• [Your instructions] Total the lines of the listing below that hold the word "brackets". Output nothing except that number.

+++

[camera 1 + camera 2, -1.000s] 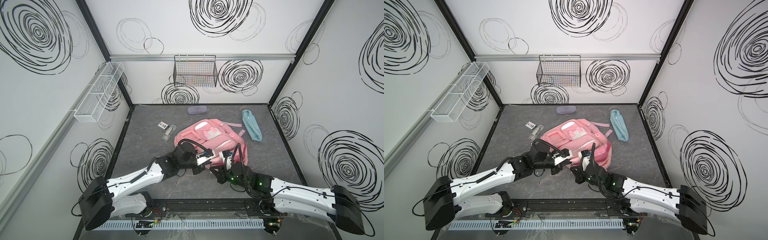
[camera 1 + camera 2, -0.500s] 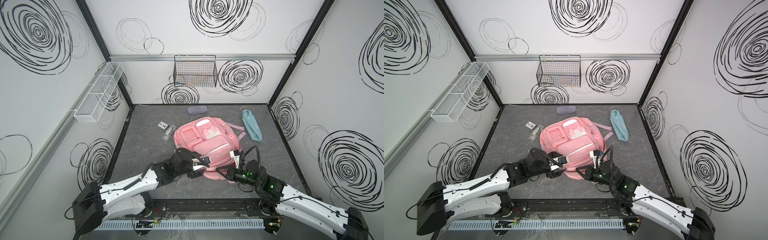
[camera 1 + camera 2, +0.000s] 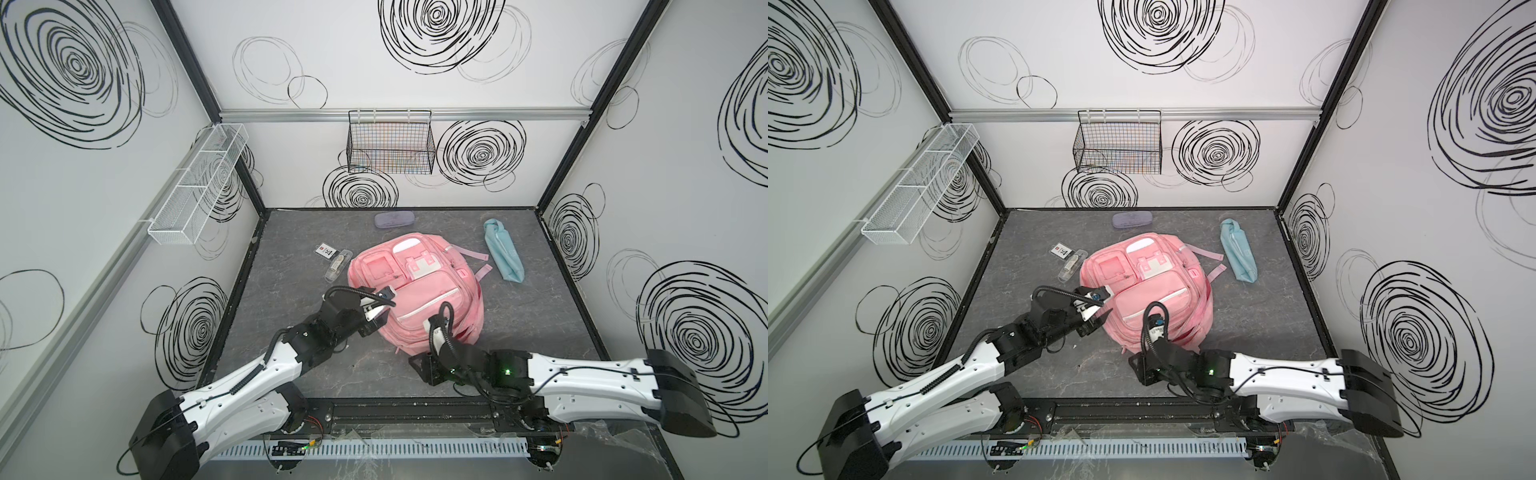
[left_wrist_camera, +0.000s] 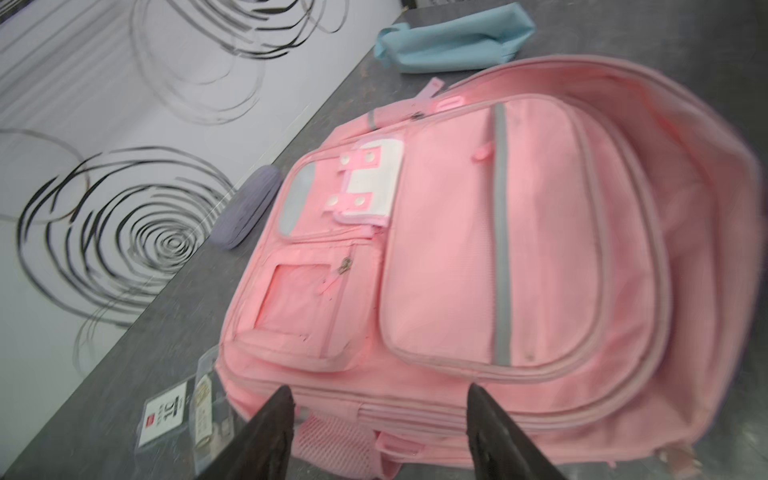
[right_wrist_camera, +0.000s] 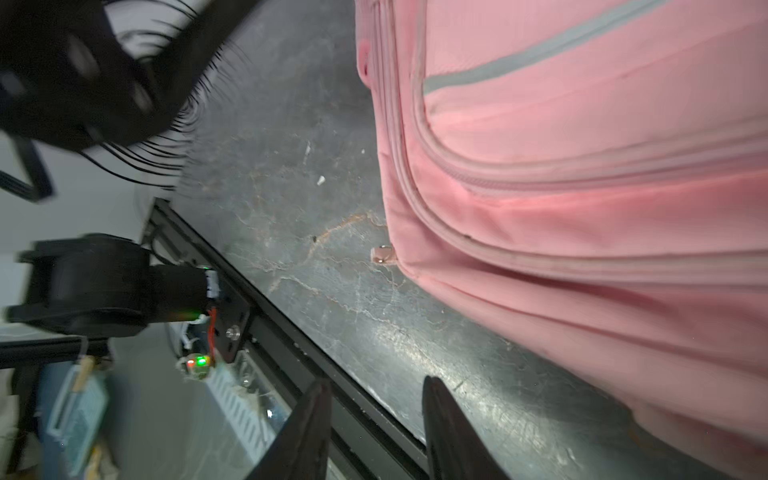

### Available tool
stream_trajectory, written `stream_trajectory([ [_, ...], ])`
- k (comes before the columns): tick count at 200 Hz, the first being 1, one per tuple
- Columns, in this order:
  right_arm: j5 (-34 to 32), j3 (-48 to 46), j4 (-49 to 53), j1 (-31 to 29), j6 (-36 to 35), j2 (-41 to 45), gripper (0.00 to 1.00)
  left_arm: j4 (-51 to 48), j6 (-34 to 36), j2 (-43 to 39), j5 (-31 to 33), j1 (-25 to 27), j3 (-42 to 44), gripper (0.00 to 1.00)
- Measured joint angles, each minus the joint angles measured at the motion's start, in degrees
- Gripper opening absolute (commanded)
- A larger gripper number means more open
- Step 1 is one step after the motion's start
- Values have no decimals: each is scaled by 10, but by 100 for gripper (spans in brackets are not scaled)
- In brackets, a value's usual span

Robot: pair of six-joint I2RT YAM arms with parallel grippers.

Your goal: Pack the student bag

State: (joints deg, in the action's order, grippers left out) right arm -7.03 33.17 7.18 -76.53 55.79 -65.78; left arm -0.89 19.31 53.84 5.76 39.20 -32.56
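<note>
- The bag (image 3: 419,282) lay flat on the grey table (image 3: 286,291) with its front pockets up, just right of centre in both top views.
- Its end with the white patch (image 3: 422,266) pointed toward the top of the frame, and its pink straps (image 3: 473,254) stuck out at its upper right.
- The left gripper (image 4: 380,390) was released. Its dark fingers (image 4: 266,436) stood well apart at the bottom of the left wrist view, with nothing held between them.
- The bag's side lay just past their tips. Whether the tips touched the fabric could not be told.
- In a top view the left gripper (image 3: 380,309) sat at the bag's left edge.
- The right gripper (image 5: 376,384) was released too. Its fingers (image 5: 307,436) stood apart at the bottom of the right wrist view, with only bare table and the black rail (image 5: 291,345) beyond them.
- The bag filled the upper right of that view, apart from those fingers.
- A blue pouch (image 3: 503,253) lay to the right of the bag, near the straps but not touching the bag.
- A purple case (image 3: 394,219) lay above the bag, by the back wall.
- A card (image 3: 326,251) and a clear packet (image 3: 337,266) lay at the bag's upper left, the packet just beside it.
- A black basket (image 3: 390,143) hung on the back wall and a white rack (image 3: 195,187) on the left wall.
</note>
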Motion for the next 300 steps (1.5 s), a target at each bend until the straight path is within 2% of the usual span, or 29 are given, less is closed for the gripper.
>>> stream_trajectory([
  [25, -59, 50, 3, -7, -15, -125, 47, 9, -31, -32, 24, -58, 5, 69],
  [42, -86, 80, 3, -7, -24, -187, 49, 20, -41, -55, 36, -80, 13, 69],
  [76, -113, 134, 16, -6, -31, -268, 52, 29, -49, -73, 48, -88, 26, 69],
  [124, -137, 176, 38, 0, -19, -326, 53, 41, -53, -90, 48, -88, 36, 69],
  [161, -156, 209, 42, 10, -12, -381, 42, 50, -54, -104, 48, -88, 40, 69],
  [198, -168, 222, 40, 20, -2, -395, 39, 55, -54, -109, 48, -88, 41, 69],
  [211, -171, 223, 36, 26, -2, -398, 31, 56, -54, -109, 48, -87, 41, 69],
  [232, -174, 220, 29, 35, -2, -398, 13, 57, -54, -110, 48, -85, 42, 69],
  [260, -167, 202, 1, 40, -7, -387, 0, 57, -54, -112, 48, -84, 42, 69],
  [300, -98, 139, -31, 50, -26, -305, 0, 56, -31, -116, 35, -73, 42, 72],
])
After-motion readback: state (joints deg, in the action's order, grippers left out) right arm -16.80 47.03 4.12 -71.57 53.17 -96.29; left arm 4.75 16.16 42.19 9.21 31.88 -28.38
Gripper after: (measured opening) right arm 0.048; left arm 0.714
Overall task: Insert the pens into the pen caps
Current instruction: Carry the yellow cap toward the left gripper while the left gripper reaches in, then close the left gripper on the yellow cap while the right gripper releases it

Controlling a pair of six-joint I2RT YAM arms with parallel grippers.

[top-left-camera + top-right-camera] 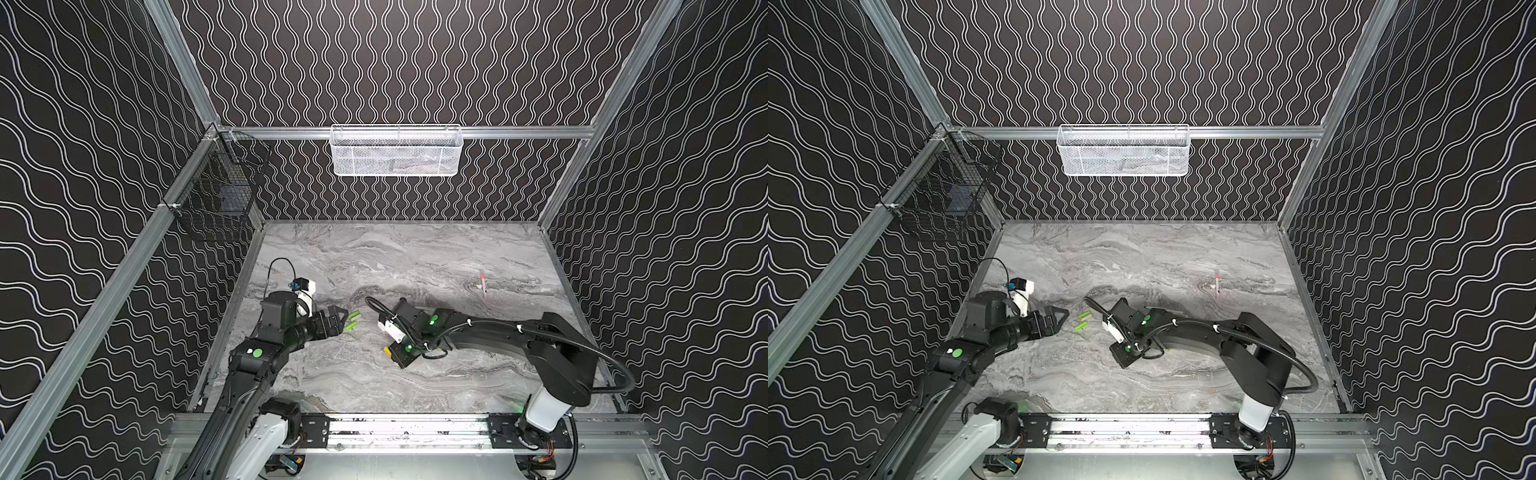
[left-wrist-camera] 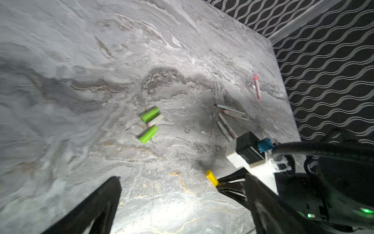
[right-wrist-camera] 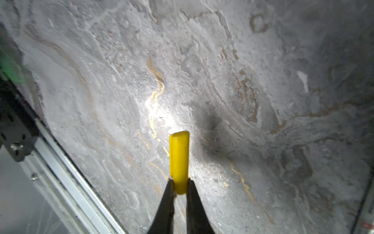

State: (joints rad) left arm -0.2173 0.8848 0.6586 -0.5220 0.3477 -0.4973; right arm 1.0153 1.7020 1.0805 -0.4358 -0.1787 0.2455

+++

• [The completed task] 2